Ace is sweet-talking Cyril ‘because he knows he’s being watched’

'I don’t think someone like Ace would be converted on the spot,' a political analyst says, 'I think he will be much more careful in future.'

ANC secretary-general Ace Magashule is under extreme pressure within the ANC, which forced him to suddenly tone down his vitriolic attacks on President Cyril Ramaphosa, a political analyst said yesterday.

Susan Booysen, who attended a media briefing addressed by Magashule at Luthuli House ANC headquarters in Johannesburg yesterday, said Magashule is aware that he was being watched by ANC top guns and that is why he chose his words very carefully during the briefing in which he insisted that he and Ramaphosa are working together to unite and renew the ANC.

“Between myself and President Ramaphosa, we are united. We are preoccupied with uniting our movement. Me and President Ramaphosa won’t allow any wedge to come between us,” said Magashule.

Although Magashule still vehemently denied that there was a plot to oust Ramaphosa, he said the issue had been referred to the party’s top six officials.

Recently, ex-president Jacob Zuma, Magashule, former North West premier Supra Mahumapelo and others were seen attending a meeting in a Durban hotel.

“He is under a lot of pressure, but I don’t think someone like Ace would be converted on the spot,” said Booysen. “I think he will be much more careful in future because he knows he is being watched.”

In the past, Magashule has never attacked Ramaphosa in a media conference but would choose a particular gathering he knew was dominated by Zuma supporters, mainly in Free State and KwaZulu-Natal, as he did early this year in Pietermaritzburg and last week in the Free State.

It was in his home town, Parys, in the northern Free State that he launched a stinging tongue-lashing on Ramaphosa for the president’s recent criticism against the alleged plotters during the Cosatu national congress in Midrand.

In January, Magashule angered Ramaphosa followers in KZN when he told an ANC Youth League gathering in Pietermaritzburg that the “ANC that we know must return”.

“Stay focused, it is just a matter of five years.
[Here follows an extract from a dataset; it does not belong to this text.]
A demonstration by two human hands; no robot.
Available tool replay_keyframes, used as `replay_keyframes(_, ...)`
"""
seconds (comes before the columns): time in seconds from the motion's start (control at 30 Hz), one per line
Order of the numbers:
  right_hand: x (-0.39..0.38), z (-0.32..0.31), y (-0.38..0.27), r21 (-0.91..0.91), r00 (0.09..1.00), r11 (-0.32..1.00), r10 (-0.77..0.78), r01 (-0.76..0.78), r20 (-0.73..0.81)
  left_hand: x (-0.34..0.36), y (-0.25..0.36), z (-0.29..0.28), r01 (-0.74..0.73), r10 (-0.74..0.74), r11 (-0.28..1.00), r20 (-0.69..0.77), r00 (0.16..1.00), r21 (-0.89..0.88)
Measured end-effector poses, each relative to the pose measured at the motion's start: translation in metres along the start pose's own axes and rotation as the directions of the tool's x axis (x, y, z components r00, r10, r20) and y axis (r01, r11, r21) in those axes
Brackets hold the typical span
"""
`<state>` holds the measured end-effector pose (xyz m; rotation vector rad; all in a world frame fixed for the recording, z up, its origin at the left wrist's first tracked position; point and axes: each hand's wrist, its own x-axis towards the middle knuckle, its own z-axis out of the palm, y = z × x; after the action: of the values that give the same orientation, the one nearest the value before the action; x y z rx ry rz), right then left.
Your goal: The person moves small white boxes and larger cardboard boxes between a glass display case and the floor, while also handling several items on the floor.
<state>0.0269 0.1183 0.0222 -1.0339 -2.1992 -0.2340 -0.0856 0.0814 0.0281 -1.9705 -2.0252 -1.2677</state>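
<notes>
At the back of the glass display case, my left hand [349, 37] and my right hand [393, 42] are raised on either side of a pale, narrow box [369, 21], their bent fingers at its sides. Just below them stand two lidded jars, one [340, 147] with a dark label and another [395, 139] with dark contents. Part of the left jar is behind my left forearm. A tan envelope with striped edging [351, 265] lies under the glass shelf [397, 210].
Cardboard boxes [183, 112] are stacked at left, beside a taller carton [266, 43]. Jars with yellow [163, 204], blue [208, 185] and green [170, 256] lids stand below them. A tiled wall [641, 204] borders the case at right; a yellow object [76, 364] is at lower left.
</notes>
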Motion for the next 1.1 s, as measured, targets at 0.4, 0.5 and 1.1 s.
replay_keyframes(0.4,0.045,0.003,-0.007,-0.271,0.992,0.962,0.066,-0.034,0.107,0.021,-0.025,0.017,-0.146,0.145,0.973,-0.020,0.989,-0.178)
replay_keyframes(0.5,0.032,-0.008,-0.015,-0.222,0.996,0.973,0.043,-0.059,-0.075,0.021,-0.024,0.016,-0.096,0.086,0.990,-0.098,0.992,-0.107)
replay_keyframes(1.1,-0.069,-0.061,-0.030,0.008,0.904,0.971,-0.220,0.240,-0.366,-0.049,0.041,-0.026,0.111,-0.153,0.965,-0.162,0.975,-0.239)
Conference happens after five years. Mayibuya i-ANC esiyaziyo (when the ANC that we know returns). So let’s work hard,” he said.

Ramaphosa followers protested outside the venue, saying that Magashule insinuated that he did not recognise the Ramaphosa leadership and his statement was divisive to the party.

Magashule said he was prepared to go to the Commission of Inquiry into State Capture if he was invited.

“There is nothing wrong in going to the [state capture] commission if I am required to go there. It is important that we deal with the allegations and rumours,” he said.

Numerous allegations of corruption had been levelled against Magashule’s government, as then premier of the Free State province, including the Estina dairy farm in Vrede and alleged channelling of state funds to support now-defunct The New Age newspaper that was owned by the Gupta family.